那汉子叫赵大柱,人高马大的,此刻却像一截被砍断的木头,首挺挺地朝着地面摔了下去,然后抱着自己的后腰,在地上痛苦地扭动起来。
“我的腰!我的腰……断了!断了!”
他额头上青筋暴起,豆大的汗珠滚落下来,整张脸都痛得变了形。
这突如其来的变故,让所有人都吓了一跳。
“大柱!”
“大柱你怎么了?”
几个跟他相熟的汉子上前就想把他扶起来。
“别动!别动我!”赵大柱疼得发出杀猪般的嚎叫,“一动就要断了!疼死我了!”
众人手忙脚乱,却又不敢再碰他。

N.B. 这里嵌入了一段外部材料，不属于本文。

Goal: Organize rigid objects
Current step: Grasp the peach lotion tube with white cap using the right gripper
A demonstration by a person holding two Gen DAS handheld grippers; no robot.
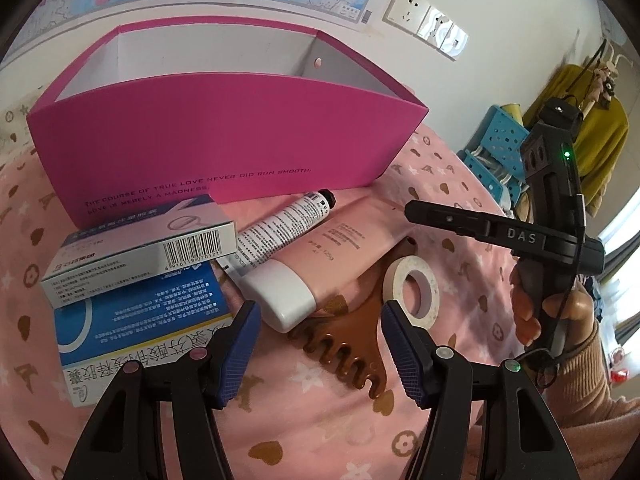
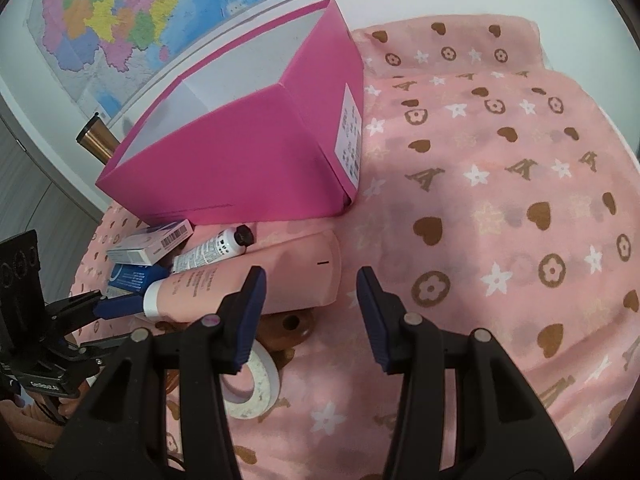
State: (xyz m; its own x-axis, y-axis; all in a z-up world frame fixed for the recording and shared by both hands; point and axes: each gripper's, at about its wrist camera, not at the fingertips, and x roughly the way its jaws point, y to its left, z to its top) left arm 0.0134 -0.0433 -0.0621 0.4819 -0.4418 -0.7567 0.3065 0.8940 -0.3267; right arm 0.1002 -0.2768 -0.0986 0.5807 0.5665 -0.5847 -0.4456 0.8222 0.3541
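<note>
An open magenta box [image 1: 224, 136] [image 2: 248, 160] stands on a pink cloth. In front of it lie a white medicine carton [image 1: 140, 248] [image 2: 152, 246] on a blue carton [image 1: 144, 328] [image 2: 132, 276], a white tube with a black cap [image 1: 280, 228] [image 2: 216, 250], a pink tube with a white cap [image 1: 316, 256] [image 2: 256, 284], a brown comb [image 1: 344, 344] [image 2: 288, 330] and a white tape roll [image 1: 410, 286] [image 2: 252, 384]. My left gripper [image 1: 318, 354] is open and empty just above the comb and pink tube. My right gripper [image 2: 310, 316] is open and empty beside the pink tube's end.
The right gripper device and the hand holding it show at the right of the left wrist view [image 1: 552, 232]. A map hangs on the wall [image 2: 132, 16] behind the box. Blue plastic baskets [image 1: 500, 148] stand past the cloth's right edge. A copper cylinder [image 2: 96, 140] stands left of the box.
</note>
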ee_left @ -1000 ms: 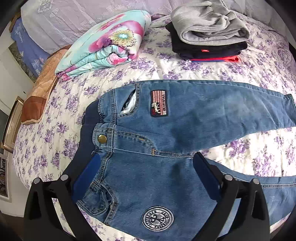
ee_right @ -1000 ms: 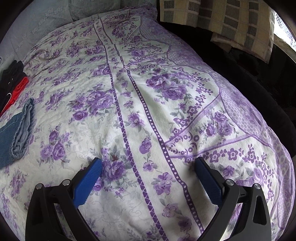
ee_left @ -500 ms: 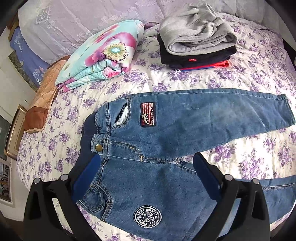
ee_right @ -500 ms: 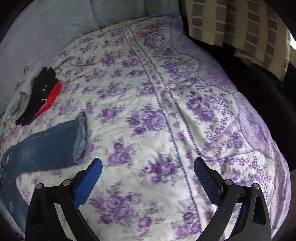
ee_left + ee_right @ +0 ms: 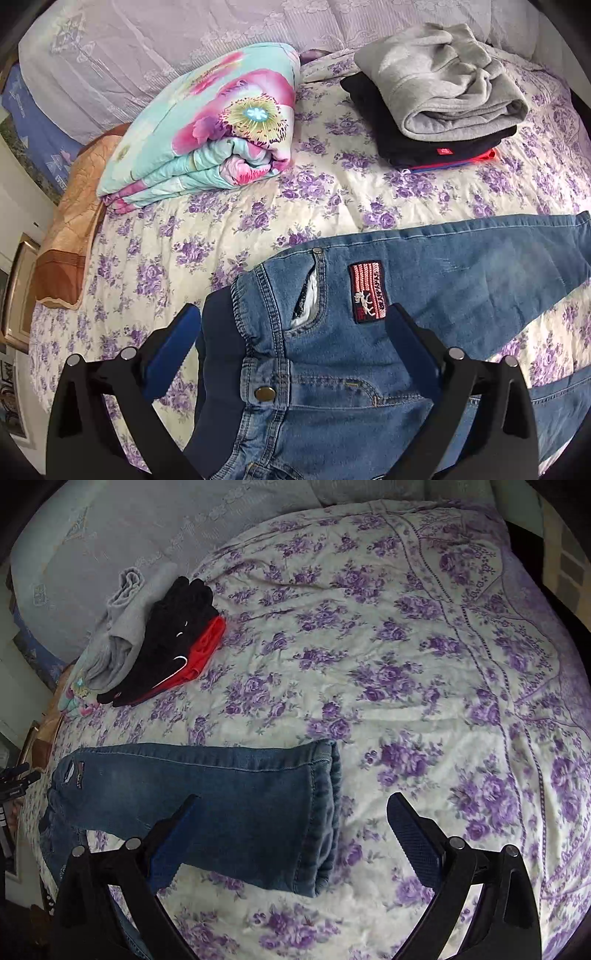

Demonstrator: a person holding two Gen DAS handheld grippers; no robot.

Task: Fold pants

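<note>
One floral bedspread (image 5: 406,664) — jeans (image 5: 369,369), folded clothes (image 5: 436,103)

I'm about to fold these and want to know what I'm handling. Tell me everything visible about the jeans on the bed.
The jeans are small, blue, faded denim with orange stitching, a dark elastic waistband, a brass button, a red embroidered patch and an open pocket showing white lining. They lie flat, front up, unfolded on the floral bedspread, legs spread apart. One leg's hemmed cuff lies between the open right gripper's fingers; the open left gripper straddles the waist. Neither visibly grips them.
</note>
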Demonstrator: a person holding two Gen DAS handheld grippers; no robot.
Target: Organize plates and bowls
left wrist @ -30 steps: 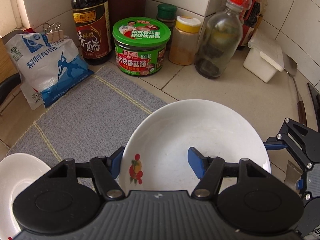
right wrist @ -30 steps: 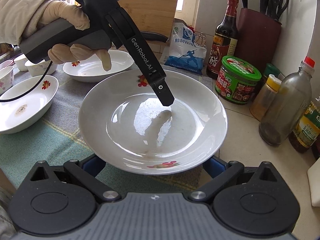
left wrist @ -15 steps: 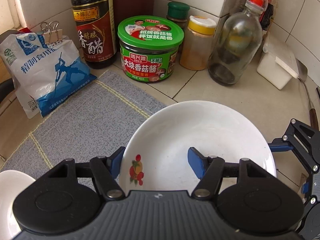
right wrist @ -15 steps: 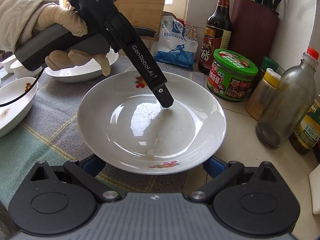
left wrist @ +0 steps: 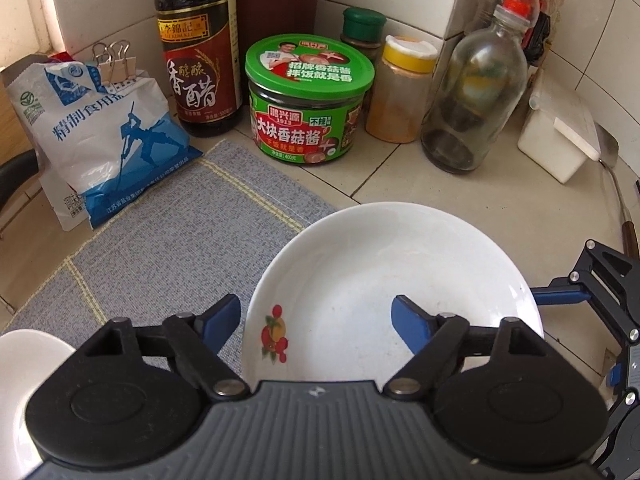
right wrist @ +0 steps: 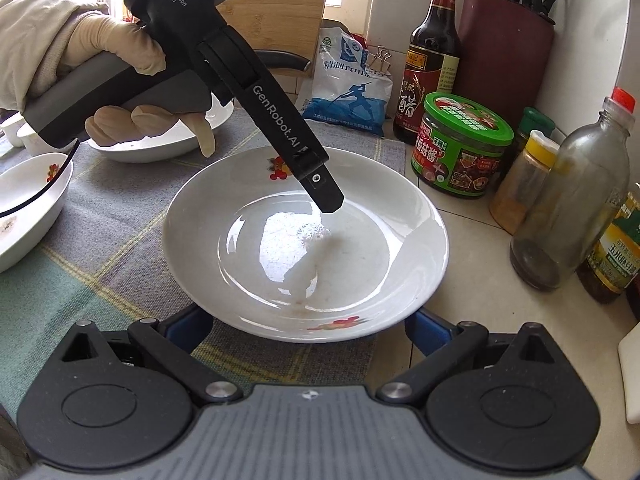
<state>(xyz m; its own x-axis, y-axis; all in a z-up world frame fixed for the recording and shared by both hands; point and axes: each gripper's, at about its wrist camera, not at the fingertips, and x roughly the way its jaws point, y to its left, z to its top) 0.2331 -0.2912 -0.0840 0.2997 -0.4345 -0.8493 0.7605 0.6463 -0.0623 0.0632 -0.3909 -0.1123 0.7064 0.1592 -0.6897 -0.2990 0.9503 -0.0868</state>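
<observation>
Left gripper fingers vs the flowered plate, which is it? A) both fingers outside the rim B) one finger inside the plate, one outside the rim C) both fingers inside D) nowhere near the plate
B: in the left wrist view, the left gripper straddles the plate rim by the flower print, one finger over the plate's inside, the other outside over the mat.

A home kitchen: a beige tiled bench point(left wrist: 472, 200) against white wall tiles carries a dark glass vinegar bottle point(left wrist: 198, 48), a green-lidded mushroom sauce jar point(left wrist: 308, 100), a blue-and-white salt bag point(left wrist: 104, 136), a maroon knife holder point(right wrist: 506, 52) and a wooden chopping board point(right wrist: 280, 8).
</observation>
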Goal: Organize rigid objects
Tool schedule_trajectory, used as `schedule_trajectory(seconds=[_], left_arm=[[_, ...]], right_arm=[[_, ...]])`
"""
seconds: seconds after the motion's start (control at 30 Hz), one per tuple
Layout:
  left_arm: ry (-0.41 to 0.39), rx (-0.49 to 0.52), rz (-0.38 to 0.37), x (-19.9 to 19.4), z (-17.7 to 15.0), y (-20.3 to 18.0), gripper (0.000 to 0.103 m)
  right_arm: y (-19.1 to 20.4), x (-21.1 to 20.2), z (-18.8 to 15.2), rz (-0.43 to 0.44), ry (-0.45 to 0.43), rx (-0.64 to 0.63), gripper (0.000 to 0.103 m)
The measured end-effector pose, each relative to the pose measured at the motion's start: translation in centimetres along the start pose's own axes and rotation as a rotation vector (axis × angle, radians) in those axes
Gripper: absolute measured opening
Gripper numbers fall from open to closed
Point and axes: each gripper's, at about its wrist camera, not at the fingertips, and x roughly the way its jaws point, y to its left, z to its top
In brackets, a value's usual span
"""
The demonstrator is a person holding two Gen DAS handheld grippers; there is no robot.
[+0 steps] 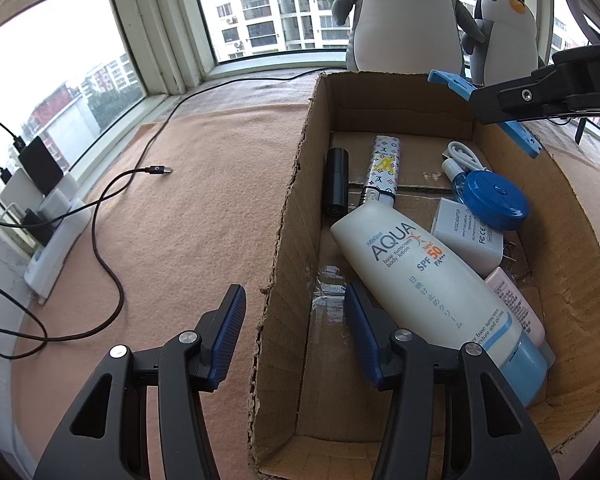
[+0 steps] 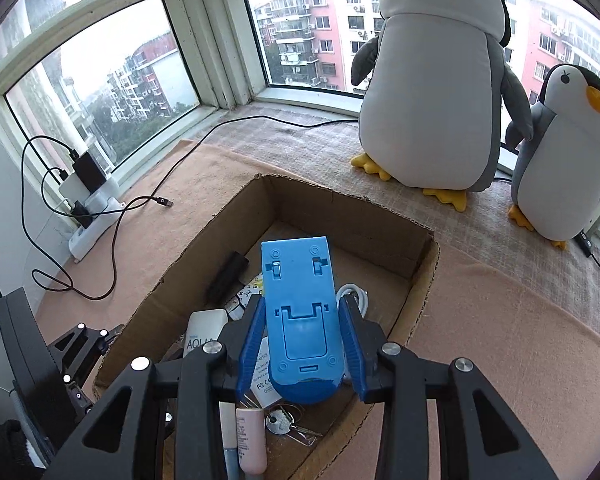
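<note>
My right gripper [image 2: 300, 300] is shut on a flat blue folding stand [image 2: 298, 312], held over the open cardboard box [image 2: 340, 216]. In the left wrist view the right gripper [image 1: 500, 104] and stand [image 1: 452, 82] hang above the box's far right rim. My left gripper [image 1: 296, 332] is open and straddles the box's left wall [image 1: 288, 216], one finger outside, one inside, pads clear of the cardboard. In the box lie a white sunscreen bottle [image 1: 428, 276], a black cylinder [image 1: 337, 182], a patterned tube [image 1: 384, 168], a blue round case [image 1: 494, 200], a white adapter [image 1: 466, 240] and a pink tube [image 1: 516, 304].
Two plush penguins [image 2: 432, 80] [image 2: 564, 152] stand on the sill behind the box. A black cable [image 1: 156, 170] trails over the tan cloth to a power strip [image 1: 56, 240] by the left window. Keys [image 2: 280, 420] lie in the box's near corner.
</note>
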Motion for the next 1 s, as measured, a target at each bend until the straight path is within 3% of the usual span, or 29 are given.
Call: schedule_trajectory(seconds=[0.13,0.6,1.0], left_arm=[[0.000,0.000,0.001,0.0,0.0,0.0,0.051],[0.003,-0.001,-0.001,-0.1,-0.2,0.0,0.051],[0.009,0.024,0.018,-0.1,0.0,0.0,0.056]], right_arm=[[0.3,-0.2,0.0,0.008,-0.008,-0.007,0.048],[-0.7,-2.5,-2.0,-0.011,-0.014,0.007,0.049],[-3.3,-7.4,-5.4,-0.052,-0.062,0.091,0.054]])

一个壮劳力,家里的顶梁柱,要是腰废了,那他这一家子就全完了!
“快!快去叫王婶!”有人反应过来,大声喊道。
“王婶去邻村她娘家了,今晚不回来!”
这话一出,众人心里都凉了半截。这前不着村后不着店的,唯一的赤脚医生又不在,这可怎么办?
赵大柱的妻子也挤了过来,看到丈夫这副模样,吓得脸都白了,抱着他就开始哭。